_What is expected:_ Among the entries that follow, count the lines that contain the word "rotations" and say how many there are, writing nothing else.

_The data:_
****

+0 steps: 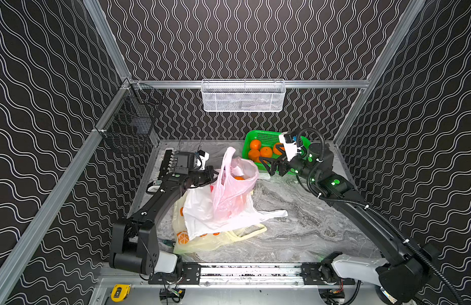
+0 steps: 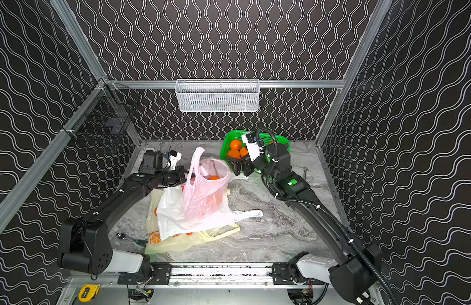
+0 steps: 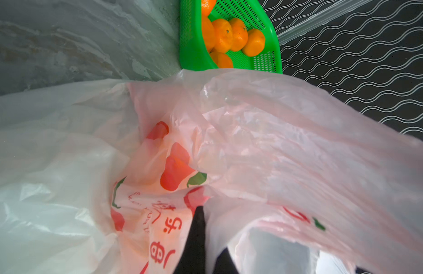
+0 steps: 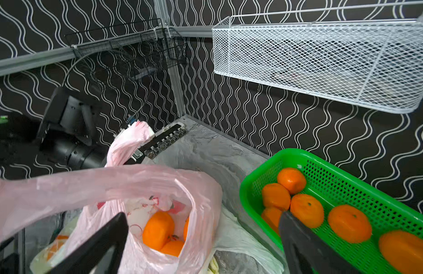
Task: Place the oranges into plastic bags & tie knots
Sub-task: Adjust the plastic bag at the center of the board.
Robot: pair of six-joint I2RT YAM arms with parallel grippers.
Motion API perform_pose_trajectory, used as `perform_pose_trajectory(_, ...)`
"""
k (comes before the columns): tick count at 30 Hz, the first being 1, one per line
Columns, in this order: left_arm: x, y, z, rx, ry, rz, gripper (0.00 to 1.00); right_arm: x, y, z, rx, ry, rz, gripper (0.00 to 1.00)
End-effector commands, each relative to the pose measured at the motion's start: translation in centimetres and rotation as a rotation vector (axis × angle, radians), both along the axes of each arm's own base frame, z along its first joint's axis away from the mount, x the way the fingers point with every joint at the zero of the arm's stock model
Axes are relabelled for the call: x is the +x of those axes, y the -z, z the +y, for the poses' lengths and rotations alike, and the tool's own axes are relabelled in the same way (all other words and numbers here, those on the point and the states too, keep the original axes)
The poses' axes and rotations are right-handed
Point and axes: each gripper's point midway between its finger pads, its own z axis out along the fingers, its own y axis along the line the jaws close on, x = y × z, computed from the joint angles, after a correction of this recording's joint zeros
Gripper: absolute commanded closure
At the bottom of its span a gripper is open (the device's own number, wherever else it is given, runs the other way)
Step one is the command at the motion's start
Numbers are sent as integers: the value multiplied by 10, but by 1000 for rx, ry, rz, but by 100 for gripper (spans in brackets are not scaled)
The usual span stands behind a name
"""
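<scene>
A translucent pink plastic bag [image 1: 234, 195] [image 2: 205, 195] stands open mid-table on a flat white bag [image 1: 200, 214] and a pale yellow bag [image 1: 202, 244]. My left gripper [image 1: 214, 175] [image 3: 207, 223] is shut on the pink bag's left rim and holds it up. In the right wrist view, oranges [image 4: 158, 230] lie inside the pink bag [image 4: 111, 185]. More oranges [image 1: 266, 151] [image 4: 306, 210] sit in the green basket [image 1: 266, 136] [image 4: 336, 180] at the back right. My right gripper [image 1: 267, 166] [image 4: 202, 214] hangs open and holds nothing, between the bag's mouth and the basket.
A white mesh basket [image 1: 243, 96] hangs on the back wall and a black wire basket [image 1: 131, 124] on the left wall. A black socket rack [image 1: 167, 161] lies at the back left behind my left arm. A yellow tape measure [image 1: 120, 291] sits below the front rail.
</scene>
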Motion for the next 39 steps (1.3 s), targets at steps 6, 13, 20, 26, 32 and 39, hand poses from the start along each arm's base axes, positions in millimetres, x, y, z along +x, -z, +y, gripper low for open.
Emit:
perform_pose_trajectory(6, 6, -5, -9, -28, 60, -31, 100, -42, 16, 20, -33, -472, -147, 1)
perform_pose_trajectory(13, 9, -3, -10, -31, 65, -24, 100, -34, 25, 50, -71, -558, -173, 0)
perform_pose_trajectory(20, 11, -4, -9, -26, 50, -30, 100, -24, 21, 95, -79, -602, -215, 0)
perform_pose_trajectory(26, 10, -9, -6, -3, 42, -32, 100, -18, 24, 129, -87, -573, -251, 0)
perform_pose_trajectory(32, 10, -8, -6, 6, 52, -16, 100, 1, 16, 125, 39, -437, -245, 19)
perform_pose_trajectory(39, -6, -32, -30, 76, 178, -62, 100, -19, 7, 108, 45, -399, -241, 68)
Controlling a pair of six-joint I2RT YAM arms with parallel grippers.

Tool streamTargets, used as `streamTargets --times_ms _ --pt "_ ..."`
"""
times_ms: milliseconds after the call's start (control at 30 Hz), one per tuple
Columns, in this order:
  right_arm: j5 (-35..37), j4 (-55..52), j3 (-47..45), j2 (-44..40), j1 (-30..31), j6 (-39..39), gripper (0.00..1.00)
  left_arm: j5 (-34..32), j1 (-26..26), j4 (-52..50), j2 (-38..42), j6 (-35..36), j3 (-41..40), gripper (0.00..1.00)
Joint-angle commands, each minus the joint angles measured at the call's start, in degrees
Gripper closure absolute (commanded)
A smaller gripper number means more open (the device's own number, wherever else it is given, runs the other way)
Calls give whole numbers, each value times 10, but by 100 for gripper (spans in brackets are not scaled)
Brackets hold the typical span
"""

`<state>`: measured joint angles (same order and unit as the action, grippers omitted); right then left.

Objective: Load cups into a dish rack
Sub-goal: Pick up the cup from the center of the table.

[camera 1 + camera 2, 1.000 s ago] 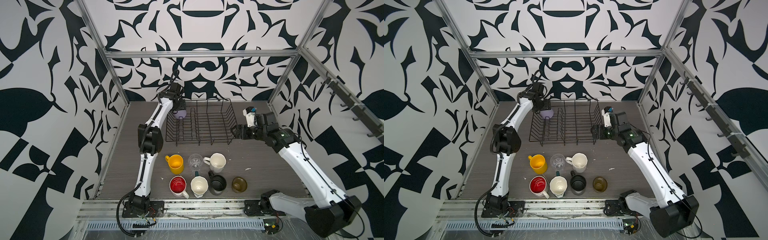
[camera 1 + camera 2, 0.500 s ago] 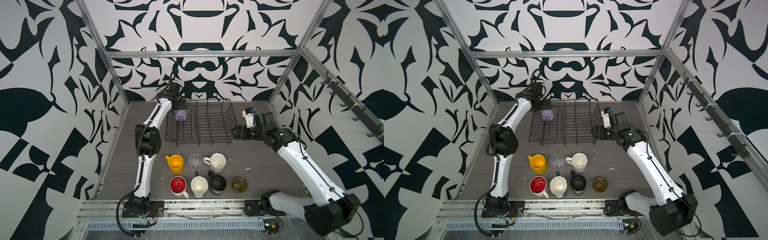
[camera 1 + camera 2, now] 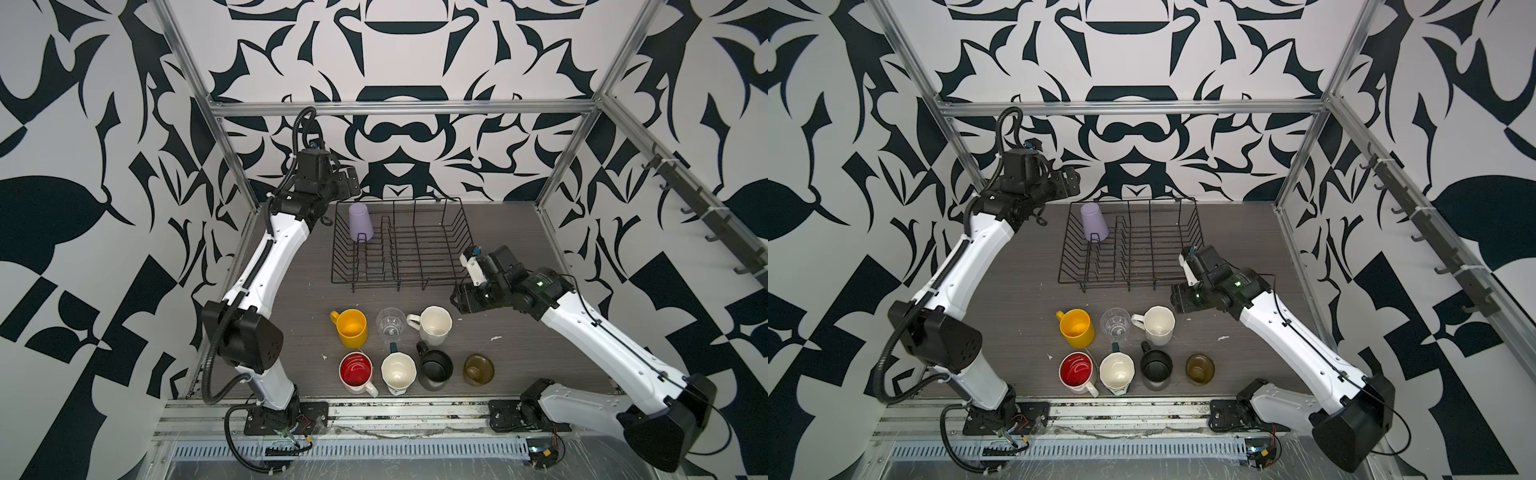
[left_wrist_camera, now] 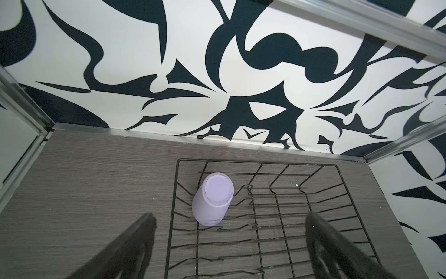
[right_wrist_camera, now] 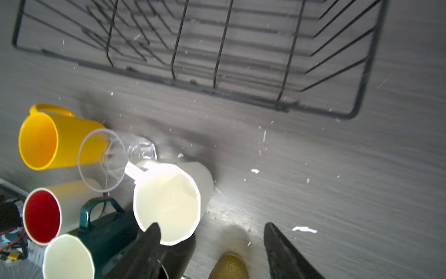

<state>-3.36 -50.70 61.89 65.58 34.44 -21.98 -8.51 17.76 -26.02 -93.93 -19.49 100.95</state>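
Observation:
The lilac tumbler (image 3: 360, 222) (image 4: 213, 199) stands upside down in the far left corner of the black wire dish rack (image 3: 399, 286) (image 4: 265, 163). My left gripper (image 3: 348, 183) (image 4: 230, 215) hangs open above and behind it, holding nothing. In front of the rack stand the yellow mug (image 3: 352, 328), clear glass (image 3: 390, 324) and white faceted mug (image 3: 434, 324), then the red-inside mug (image 3: 356, 371), teal mug (image 3: 398, 372), black mug (image 3: 434, 368) and olive-brown cup (image 3: 478, 369). My right gripper (image 3: 457, 297) (image 5: 212, 224) is open and empty just right of the white faceted mug (image 5: 169, 200).
Patterned walls and metal frame posts (image 3: 232, 166) close in the grey table (image 3: 519, 353) on three sides. A hook rail (image 3: 706, 216) runs along the right wall. Small white scraps (image 3: 495, 338) lie on the table near the cups.
My left gripper has opened, let go of the lilac tumbler in the rack and drawn back upward. My right gripper has moved from the rack's right side toward the cups, its jaws narrowing.

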Motion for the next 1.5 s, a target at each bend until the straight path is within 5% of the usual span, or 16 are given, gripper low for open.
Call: streamTargets --times_ms 0,300,667,1300,1467 --pt "27 -17 -25 -18 16 -47 33 -9 2 65 52 -2 -65 1" --pt "36 10 -51 6 59 -91 38 -28 2 89 164 -14 -184 1" --pt "102 60 -56 86 109 -147 45 -68 1 106 222 -21 -224 1" --pt "138 73 -36 157 123 -142 98 -74 1 103 252 2 -241 1" --pt "174 44 -11 153 123 -132 100 -78 1 116 257 5 -248 1"
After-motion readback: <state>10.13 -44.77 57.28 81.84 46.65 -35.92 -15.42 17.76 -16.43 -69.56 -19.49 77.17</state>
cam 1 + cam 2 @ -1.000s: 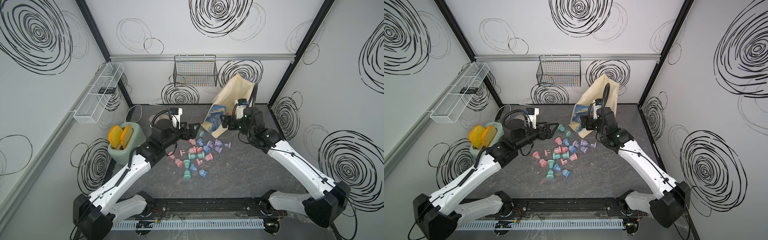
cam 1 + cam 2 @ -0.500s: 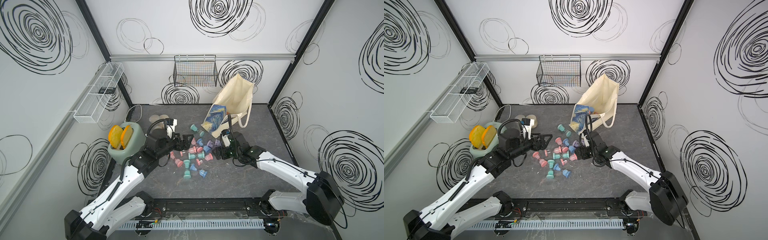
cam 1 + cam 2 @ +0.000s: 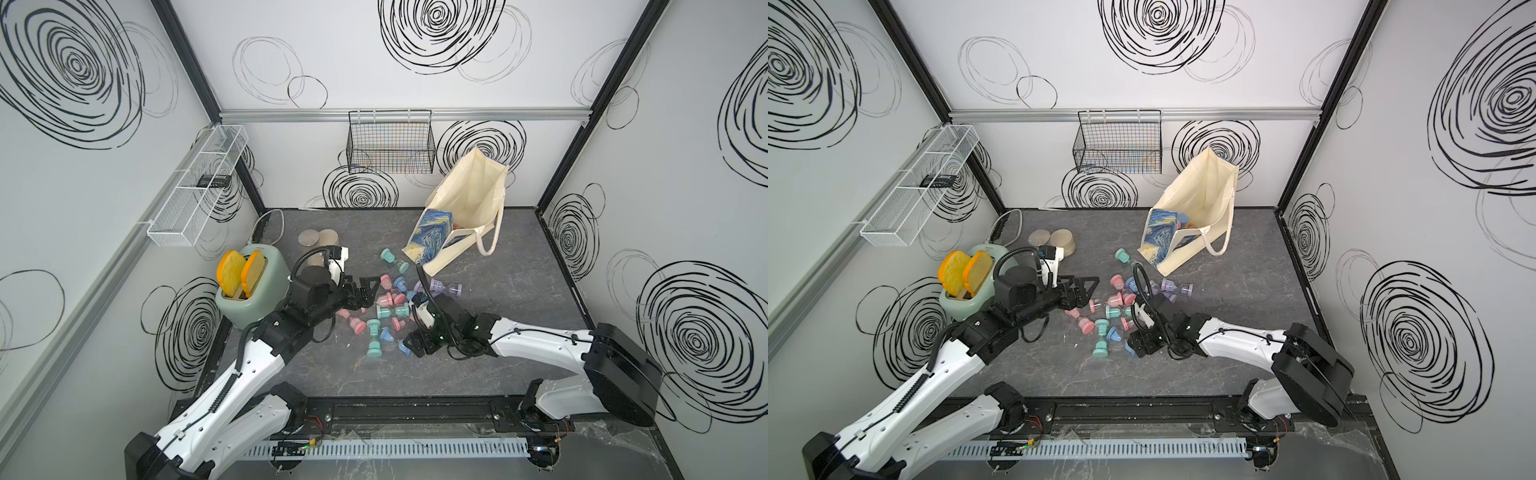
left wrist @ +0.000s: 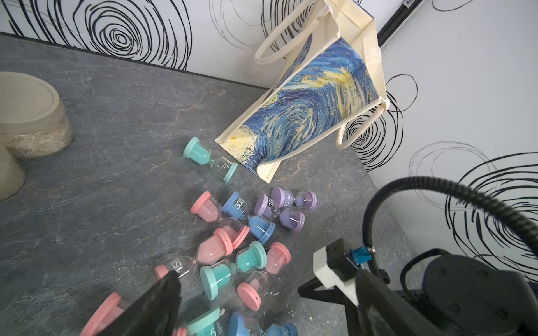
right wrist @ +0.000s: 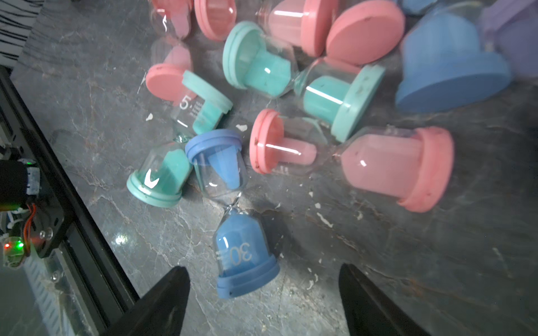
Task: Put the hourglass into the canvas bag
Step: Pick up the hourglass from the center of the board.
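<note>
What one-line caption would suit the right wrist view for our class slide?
Open right gripper lined up on a blue hourglass lying beside a teal hourglass.

The dark grey, marble-veined counter (image 3: 519,332) carries a canvas bag (image 3: 467,208), tilted near its back right corner. A teal hourglass (image 3: 392,258) lies just beside the bag's bottom edge. Pink, teal, blue and purple hourglasses (image 3: 390,309) lie on their sides in a loose heap mid-counter, with a blue hourglass (image 5: 233,215) marked 30 at its near edge among white flecks (image 5: 323,218). A green toaster (image 3: 241,309) sits left, with two beige round containers (image 3: 318,240) behind it.
</note>
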You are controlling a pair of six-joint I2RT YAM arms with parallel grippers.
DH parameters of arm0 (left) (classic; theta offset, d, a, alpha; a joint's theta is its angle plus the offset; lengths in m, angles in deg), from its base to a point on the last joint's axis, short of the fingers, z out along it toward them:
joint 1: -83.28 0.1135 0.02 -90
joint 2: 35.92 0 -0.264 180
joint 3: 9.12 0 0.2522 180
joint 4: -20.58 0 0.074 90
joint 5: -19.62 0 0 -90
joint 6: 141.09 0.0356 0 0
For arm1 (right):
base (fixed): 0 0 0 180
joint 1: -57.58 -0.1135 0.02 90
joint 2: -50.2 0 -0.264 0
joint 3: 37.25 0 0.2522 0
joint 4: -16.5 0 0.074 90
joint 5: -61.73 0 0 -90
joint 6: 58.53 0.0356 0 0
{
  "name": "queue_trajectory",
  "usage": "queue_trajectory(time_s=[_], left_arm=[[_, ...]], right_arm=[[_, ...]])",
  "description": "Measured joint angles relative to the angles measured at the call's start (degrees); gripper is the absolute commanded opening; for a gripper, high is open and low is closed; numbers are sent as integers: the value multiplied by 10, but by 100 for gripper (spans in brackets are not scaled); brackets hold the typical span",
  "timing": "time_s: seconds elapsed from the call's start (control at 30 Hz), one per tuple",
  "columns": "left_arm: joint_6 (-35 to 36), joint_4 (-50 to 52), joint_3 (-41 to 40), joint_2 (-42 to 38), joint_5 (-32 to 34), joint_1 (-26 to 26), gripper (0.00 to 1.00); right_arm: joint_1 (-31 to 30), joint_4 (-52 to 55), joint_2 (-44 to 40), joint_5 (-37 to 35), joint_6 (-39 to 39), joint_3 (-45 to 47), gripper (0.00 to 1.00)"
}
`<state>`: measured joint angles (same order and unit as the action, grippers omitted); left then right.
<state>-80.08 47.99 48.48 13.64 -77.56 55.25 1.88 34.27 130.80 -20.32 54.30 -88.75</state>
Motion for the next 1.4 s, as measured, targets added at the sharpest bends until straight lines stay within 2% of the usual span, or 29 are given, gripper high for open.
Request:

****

_Response below:_ 2